[Date Prev][Date Next][Thread Prev][Thread Next]
[Date Index]
[Thread Index]
- Subject: reading big files
- From: "Meer, H. van der" <H.vanderMeer@...>
- Date: Fri, 21 Jun 2013 09:04:26 +0000
In one of my programs I am reading files in the order of 1 or more GigaBytes. Measuring the program behaviour I came to the conclusion that a not insignificant fraction of the processing time goes into reading the file. If possible I would like to reduce this (or have to live with it -- also an option).
In the processing stage I am taking out parts of about 200 bytes a time out of a larger buffer (buffersize is set to about 10 MB). Enlarging the value of buffersize seems to do more bad than good. This is about how this is done.
while true do
-- Fill the buffer when empty and check for end of file.
if bufferptr > #bufferin then
bufferin = stream:read(buffersize)
if bufferin == nil then
break
end
bufferptr = packetoffset
end
-- consume buffer content in chunks of about 200 bytes
end
I tried to see what is happening by looking into liolib.c (version 5.2.2). However, I am not sure if I understood the code well enough. Therefore I am asking if someone more knowledgeable will correct me where I err.
The impression I got is that stream:read(buffersize) is reading in a buffer a chunk of size LUAL_BUFFERSIZE, and then at each step of fread in function read_all enlarges the size (up to a certain maximum). In the process luaL_prepbuffsize is called and the data are transferred with a memcpy to a new and larger memory chunk. Do I see correctly that in the successive steps while reading very large chunks, this leads to memcpy the data over and over until everything is read?
If correct this might explain why enlarging the variable buffersize seems more counterproductive than benificiary.
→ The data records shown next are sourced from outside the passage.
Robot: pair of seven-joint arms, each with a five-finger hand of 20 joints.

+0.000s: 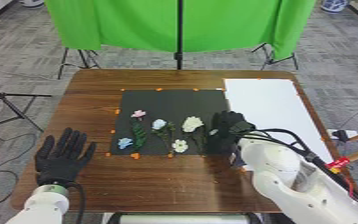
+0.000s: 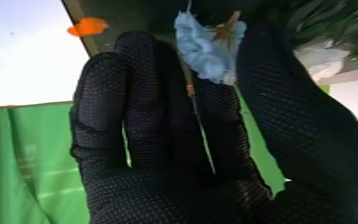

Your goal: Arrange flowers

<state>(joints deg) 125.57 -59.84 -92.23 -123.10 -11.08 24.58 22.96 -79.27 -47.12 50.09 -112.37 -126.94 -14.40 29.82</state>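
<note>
Head view, left hand: left hand over the table at near left, fingers straight and spread, holding nothing.
Head view, right hand: right hand at the right edge of the black mat, beside the white sheet.
Head view, layout: pink flower far left on the mat; blue flower near left; white flower near the middle; cream flower to its far right.
Right wrist view, grip: pale blue flower between thumb and fingertips; fingers long, nearly straight, side by side. Reads as a light pinch, though the contact is partly hidden.
Handling, est.: very light; petals soft, easily crushed; stem probably stiffer but slim, apt to roll against fabric. Best hold: stem just below the bloom, low force.
</note>
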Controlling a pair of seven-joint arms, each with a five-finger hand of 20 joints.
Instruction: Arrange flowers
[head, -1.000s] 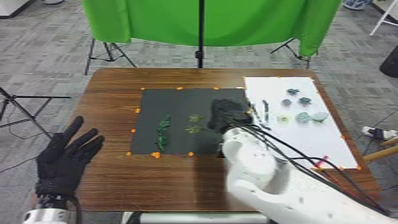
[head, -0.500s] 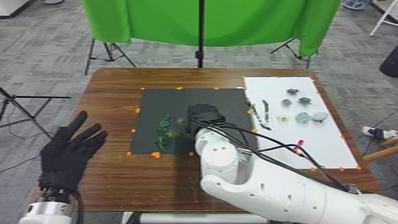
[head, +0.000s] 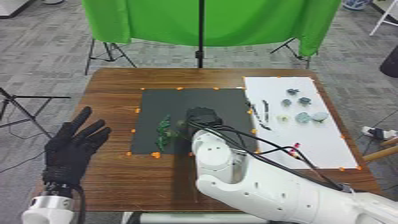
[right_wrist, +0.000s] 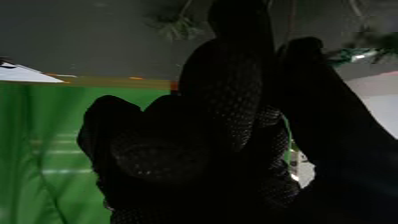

In that case I see the following options:
1. Enlarging LUAL_BUFFERSIZE to 10MB. But being a compile time thing, that would be inefficient as nearly all other reads are very small compared to the one in the code snippet above.
2. Rewriting the Lua code to make LUAL_BUFFERSIZE a settable variable. But I cannot oversee all the consequences of this and moreover, I am no fan of fiddling with the Lua code. It is inconvenient (new releases) and imho unwise.
3. Writing a C module specific to these reads: do an fread in a malloc chunk and hand that over directly.
But perhaps there is a better solution and I would very much appreciate to hear your opinion.
Hans van der Meer